BOUCHER DE PERTHES (1788-1868), qui fut directeur des Douanes comme son père et qui est resté connu comme préhistorien grâce à ses découvertes à Abbeville (Somme), a écrit ses Mémoires sous le titre : « Sous dix rois. Souvenirs de 1791 à 1860″ (1863).
Dans le chapitre intitulé « M. Patte, M. Leleu. Abbeville, 1804″, il décrit deux personnages pittoresques, douaniers de leur état, nommés Leleu et Patte. Le premier est un bâtonniste redoutable, qui sait aussi manier le fléau. Le second est son élève, mais un élève maladroit…

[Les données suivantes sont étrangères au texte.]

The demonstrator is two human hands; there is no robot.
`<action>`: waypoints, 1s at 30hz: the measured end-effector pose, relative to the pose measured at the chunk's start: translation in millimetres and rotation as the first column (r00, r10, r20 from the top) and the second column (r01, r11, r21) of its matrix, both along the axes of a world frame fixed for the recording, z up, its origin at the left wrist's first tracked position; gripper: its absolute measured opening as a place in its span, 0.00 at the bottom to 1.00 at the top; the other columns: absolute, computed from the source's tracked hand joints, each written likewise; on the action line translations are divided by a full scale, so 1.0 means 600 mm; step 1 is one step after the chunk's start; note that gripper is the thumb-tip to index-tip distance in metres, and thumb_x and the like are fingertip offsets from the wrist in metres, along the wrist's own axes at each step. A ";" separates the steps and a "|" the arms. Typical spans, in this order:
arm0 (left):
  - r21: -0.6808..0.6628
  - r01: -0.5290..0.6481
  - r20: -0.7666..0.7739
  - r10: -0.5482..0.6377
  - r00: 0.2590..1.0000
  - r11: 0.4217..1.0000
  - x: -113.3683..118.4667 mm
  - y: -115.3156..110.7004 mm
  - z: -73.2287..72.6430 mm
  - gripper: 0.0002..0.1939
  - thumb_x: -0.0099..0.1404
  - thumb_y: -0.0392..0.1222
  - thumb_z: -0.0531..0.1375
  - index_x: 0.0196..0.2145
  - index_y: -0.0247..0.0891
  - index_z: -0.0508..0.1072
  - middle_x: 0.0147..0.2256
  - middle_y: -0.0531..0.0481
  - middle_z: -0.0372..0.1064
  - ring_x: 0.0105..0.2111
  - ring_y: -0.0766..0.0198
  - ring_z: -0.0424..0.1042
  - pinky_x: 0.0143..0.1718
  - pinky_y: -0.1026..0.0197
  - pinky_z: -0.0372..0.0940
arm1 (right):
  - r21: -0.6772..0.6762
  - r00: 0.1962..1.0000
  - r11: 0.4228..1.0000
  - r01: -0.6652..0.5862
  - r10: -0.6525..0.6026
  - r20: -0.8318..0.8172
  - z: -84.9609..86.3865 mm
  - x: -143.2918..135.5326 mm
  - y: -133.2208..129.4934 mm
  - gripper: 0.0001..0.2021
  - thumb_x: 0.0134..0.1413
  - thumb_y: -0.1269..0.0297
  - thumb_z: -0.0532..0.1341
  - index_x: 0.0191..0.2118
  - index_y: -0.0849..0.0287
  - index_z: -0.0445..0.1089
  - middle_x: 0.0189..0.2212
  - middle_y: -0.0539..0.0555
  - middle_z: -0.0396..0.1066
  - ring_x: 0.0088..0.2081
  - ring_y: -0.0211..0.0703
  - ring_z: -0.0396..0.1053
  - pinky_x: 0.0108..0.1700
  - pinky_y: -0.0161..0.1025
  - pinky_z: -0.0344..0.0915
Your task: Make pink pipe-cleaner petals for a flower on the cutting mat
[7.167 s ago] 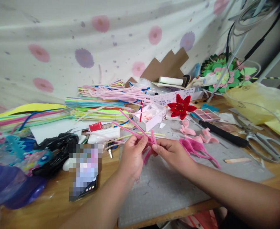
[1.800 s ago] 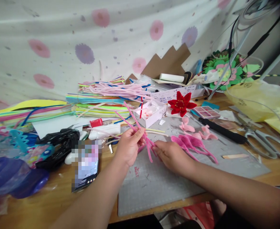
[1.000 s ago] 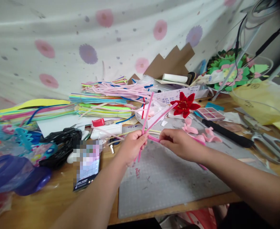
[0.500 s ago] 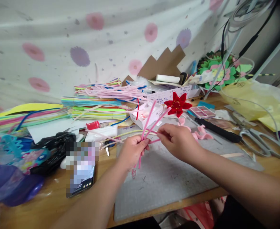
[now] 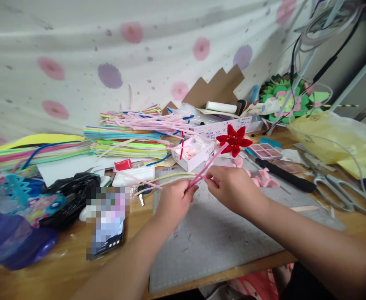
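- Pink fuzzy stems (image 5: 210,163) lie over the near-middle of the grey mat (image 5: 214,254), slanting up to the far right between the two hands.
- The left hand (image 5: 174,199) has thumb and fingers closed on their near-left end; should that pinch loosen, the strands could slide apart.
- The right hand (image 5: 232,187) is just beside it, fingertips curled tight around a pink strand; how much they hold is hidden. Too hard a tug or twist there might kink the stem or drag it from the left grip.
- The far tips overlap the red flower (image 5: 234,141) in view; whether they touch, I cannot tell. A careless swing could snag its petals, or catch the white box (image 5: 198,161) to their left.
- Pale pink curled pieces (image 5: 265,179) lie just beyond the right hand, whose knuckles could push or flatten them.
- The scissors (image 5: 335,189), well apart at right, seem the smaller worry.
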State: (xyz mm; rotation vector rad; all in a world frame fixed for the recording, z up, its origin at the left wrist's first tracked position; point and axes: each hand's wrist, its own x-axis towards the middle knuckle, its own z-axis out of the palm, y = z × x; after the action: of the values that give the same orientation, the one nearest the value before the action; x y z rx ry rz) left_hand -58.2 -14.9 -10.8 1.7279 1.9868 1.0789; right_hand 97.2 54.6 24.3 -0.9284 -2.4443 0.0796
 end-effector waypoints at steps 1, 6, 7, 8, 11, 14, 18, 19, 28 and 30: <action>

Le texte de ces Souvenirs est consultable sur Google.livres. Voici l’extrait qui nous intéresse (p. 153-156) :
« Mon père, en sa qualité de directeur des douanes, avait un premier secrétaire dont j’ai déjà parlé ; il s’appelait M. patte. C’était un homme de haute taille, honnête, intelligent, douanier dans l’âme, et qui, de l’emploi de simple préposé où mon père l’avait trouvé, était monté au grade qu’il occupait, grade équivalent à celui de sous-inspecteur. M. Patte avait pour ami un homme sorti, comme lui, des rangs infimes de la ferme générale, et qui, également par la protection de mon père, était devenu capitaine de brigades, ou ce qu’on nommait alors contrôleur. M. Leleu semblait fait pour son nom qui, en picard, veut dire loup. (…)
C’était ce même Leleu qui, dans un échouement sur les côtes de Marquenterre (Somme), ayant trouvé le navire à sec envahi par les riverains, et jugeant qu’il serait trop long de verbaliser contre tant de voleurs, ferma les écoutilles, se mit à l’entrée du seul trou par où chaque pillard devait sortir, et à mesure qu’il s’en présentait un, lui faisait déposer son paquet et lui administrait de sa main un certain nombre de coups de canne qu’il proportionnait au poids et à la valeur des objets et à l’importance du vol (…).
Il est certain que quelques coups de bâton étaient plus acceptables que les galères, auxquelles il aurait pu les faire condamner (…). Seulement, il se plaignait d’en avoir eu bien longtemps mal au bras (…). S’il tenait si fort au libre mouvement de son bras, c’est qu’il était grand joueur de bâton, et plus souvent encore dans l’art de manoeuvrer le fléau, exercice auquel les Abbevillois et les Amiénois passaient pour très habiles. C’est lui qui en avait inspiré le goût à M. Patte, et c’est sous sa direction que cet élève, moins robuste que lui, avait éprouvé un échec cruel par le ridicule qui lui en était resté.
Pour comprendre ceci, il faut savoir ce que c’est que l’arme dont il s’agit. Le fléau picard consiste en trois bâtons d’environ dix-huit pouces chacun, attachés l’un à l’autre par une courroie, comme dans le fléau à battre le grain, et il est terminé par une boule de fer. C’est une arme terrible et dont les coups sont souvent mortels.
On disait que, dans sa jeunesse, Leleu avait lutté contre six grenadiers sabre en main, et qu’il les avait mis en déroute. Quand on connaît le jeu de l’instrument, on peut croire à la possibilité du fait. L’ennemi du fléau, ou son préservatif, est un fouet, parce que s’accrochant dans la lanière, il ne peut plus jouer. Contre des armes ordinaires, sabres, épées, piques, épieux, son action est presque incroyable. Mais celui qui le manie, notamment le débutant, doit prendre de grandes précautions, car la boule peut revenir sur lui et le tuer, ou toucher le spectateur qu’il croira hors de portée.
La chose arriva à M. Patte. Il s’exerçait au fléau dans un pré où il pensait avoir les coudées franches ; mais novice encore, il se laissa emporter par son instrument ; il fit un cercle plus large qu’il ne voulait, et il atteignit un malheureux âne paissant dans un coin et qui, fort inopportunément, en voyant ses passes, avait relevé la tête. L’innocente bête fut tuée du coup.
Ce bon M. Patte, meurtrier par imprudence et condamné, comme tel, à payer des dommages et intérêts, non à la famille de l’âne, mais à son propriétaire, en hérita du sobriquet qui dura jusqu’à sa mort : on l’appela d’abord « le fléau des bourriques » ; puis, par abréviation, « Patte-aux-ânes ».